On a side note, please keep in mind that I've only watched the commercial above and although I did go to, I didn't/couldn't watch any of the videos. Perhaps there was more convincing material on the site, but I'm on a Mac you see, and to watch any of the video Microsoft wanted me to download Silverlight. (Okay, I'm going to rant here) Frankly I find it annoying when I have to download new programs to visit a website. Are you really going to make me download your own software to view your site? It struck me as frustratingly self-serving. I already have Flash and Quicktime, how many media players do you expect me to install? As a casual visitor, I'm more likely to leave your site than download yet another media player. True, there was an option to see the site without downloading Silverlight, but as I soon discovered, it wouldn't play any of the video.

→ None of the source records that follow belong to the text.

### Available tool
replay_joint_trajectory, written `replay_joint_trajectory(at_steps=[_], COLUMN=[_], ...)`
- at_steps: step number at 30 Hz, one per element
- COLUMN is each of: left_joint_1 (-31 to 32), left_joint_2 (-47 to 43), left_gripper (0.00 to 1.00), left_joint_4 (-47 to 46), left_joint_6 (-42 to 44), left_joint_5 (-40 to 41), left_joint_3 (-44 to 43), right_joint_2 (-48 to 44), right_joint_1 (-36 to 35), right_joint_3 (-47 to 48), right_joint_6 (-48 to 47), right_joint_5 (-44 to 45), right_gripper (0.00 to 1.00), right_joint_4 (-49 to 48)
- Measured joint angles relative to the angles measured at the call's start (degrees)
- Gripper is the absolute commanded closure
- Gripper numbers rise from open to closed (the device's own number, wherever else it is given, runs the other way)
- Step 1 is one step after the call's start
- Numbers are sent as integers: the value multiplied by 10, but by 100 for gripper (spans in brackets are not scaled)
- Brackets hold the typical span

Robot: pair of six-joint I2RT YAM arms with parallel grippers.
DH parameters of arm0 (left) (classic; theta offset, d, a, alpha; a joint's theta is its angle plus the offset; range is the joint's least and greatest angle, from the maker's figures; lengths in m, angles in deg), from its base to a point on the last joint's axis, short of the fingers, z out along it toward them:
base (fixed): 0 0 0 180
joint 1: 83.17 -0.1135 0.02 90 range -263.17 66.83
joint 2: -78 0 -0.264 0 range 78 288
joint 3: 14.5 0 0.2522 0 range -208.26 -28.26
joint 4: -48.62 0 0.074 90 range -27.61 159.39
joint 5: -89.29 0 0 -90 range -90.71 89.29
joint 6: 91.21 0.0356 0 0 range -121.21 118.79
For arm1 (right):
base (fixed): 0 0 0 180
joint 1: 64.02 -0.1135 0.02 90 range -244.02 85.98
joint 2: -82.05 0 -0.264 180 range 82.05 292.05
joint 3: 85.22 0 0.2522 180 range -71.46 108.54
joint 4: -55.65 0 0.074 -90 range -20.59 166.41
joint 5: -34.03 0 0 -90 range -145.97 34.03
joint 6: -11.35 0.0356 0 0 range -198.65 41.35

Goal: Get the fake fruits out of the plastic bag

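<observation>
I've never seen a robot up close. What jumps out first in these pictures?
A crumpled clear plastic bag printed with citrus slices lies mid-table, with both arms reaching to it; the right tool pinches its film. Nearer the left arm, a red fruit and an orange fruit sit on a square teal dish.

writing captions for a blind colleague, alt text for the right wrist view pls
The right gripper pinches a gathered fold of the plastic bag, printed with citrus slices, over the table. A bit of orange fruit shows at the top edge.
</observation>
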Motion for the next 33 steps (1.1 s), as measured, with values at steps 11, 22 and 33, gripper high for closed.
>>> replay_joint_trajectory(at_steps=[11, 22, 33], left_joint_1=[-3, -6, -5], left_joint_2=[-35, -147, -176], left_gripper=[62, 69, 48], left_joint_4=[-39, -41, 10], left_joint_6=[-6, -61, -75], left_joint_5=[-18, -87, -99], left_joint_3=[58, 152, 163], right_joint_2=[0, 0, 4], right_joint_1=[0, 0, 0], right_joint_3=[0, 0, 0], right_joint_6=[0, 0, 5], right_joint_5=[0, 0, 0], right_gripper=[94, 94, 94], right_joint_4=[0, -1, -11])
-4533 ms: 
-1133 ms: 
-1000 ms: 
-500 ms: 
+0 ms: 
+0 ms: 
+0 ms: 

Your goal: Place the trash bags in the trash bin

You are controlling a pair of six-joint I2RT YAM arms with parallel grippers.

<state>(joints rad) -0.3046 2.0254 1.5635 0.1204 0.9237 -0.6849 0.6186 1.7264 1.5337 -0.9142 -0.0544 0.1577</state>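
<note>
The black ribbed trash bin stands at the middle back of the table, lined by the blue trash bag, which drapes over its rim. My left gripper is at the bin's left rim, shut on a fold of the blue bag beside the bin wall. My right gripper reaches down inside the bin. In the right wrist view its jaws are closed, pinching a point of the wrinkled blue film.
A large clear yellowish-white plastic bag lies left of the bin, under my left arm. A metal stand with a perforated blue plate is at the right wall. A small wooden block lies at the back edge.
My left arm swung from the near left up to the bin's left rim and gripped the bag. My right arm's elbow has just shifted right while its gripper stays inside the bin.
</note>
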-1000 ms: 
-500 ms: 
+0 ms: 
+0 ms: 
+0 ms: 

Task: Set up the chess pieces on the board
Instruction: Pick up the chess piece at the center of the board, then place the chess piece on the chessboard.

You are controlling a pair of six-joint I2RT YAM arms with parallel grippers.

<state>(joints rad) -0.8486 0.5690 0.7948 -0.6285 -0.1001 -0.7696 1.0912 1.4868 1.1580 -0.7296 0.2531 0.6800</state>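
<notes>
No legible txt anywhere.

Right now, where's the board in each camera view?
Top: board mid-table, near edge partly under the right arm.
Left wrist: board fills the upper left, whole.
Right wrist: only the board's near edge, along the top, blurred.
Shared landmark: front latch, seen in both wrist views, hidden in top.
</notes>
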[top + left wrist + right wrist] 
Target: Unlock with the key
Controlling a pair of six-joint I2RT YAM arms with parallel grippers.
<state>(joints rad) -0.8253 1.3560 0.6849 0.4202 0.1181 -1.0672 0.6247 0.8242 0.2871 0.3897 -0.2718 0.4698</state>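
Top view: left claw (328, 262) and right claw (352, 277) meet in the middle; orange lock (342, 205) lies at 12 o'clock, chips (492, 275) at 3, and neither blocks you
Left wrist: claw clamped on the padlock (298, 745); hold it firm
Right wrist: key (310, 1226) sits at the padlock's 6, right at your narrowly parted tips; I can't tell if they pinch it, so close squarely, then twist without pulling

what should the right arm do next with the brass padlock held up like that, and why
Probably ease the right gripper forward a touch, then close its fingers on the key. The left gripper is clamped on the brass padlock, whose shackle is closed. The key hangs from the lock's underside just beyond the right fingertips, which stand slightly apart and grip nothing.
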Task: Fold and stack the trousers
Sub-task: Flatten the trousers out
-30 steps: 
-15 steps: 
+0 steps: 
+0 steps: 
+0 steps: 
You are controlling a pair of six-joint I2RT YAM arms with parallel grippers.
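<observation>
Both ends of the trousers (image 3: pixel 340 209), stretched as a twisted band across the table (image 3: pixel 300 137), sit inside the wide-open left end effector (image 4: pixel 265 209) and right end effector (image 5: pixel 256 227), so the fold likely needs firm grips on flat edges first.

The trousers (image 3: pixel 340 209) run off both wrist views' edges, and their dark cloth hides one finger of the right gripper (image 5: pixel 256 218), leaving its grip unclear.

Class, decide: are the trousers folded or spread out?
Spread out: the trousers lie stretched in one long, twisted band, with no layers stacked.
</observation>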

Thanks Microsoft.

One of All the Top Sites!

Congratulations, you're reading one of Alltop's newest blogs!

Alltop is a Web site and blog aggregator aiming to bring its users "all the top" sites from around the WWW. And recently, to our pleasant surprise, The Creative Cooler was added to the mix!

You can find us listed in the Design and Marketing categories at Alltop.

(Special thanks to the best blog partner for making the CC a standout! Thanks for all your hard work, Christine!)

Monday, October 6, 2008

Another Hidden Camera Ad

I know we've been following the hidden camera trend in television ads lately, but I've been putting off posting about the Hardee's/Carl's Jr. fake restaurant spots because I'M SO SICK OF HIDDEN CAMERAS. It's gotten quite annoying, actually. Almost like they're wasting air time.

What gives? Is the creative team really that strapped for ideas that this is all they can come up with? Or are their executives feeling pressure to jump on the "hidden camera bandwagon" because everyone else is doing it?

At least Hardee's/Carl's Jr. has figured out where to reach people: They've created a Fake Restaurant account on youtube and have uploaded 16 videos, mostly director's cuts of their spots (which is equally annoying--who wants to watch a three-minute Hardee's ad?).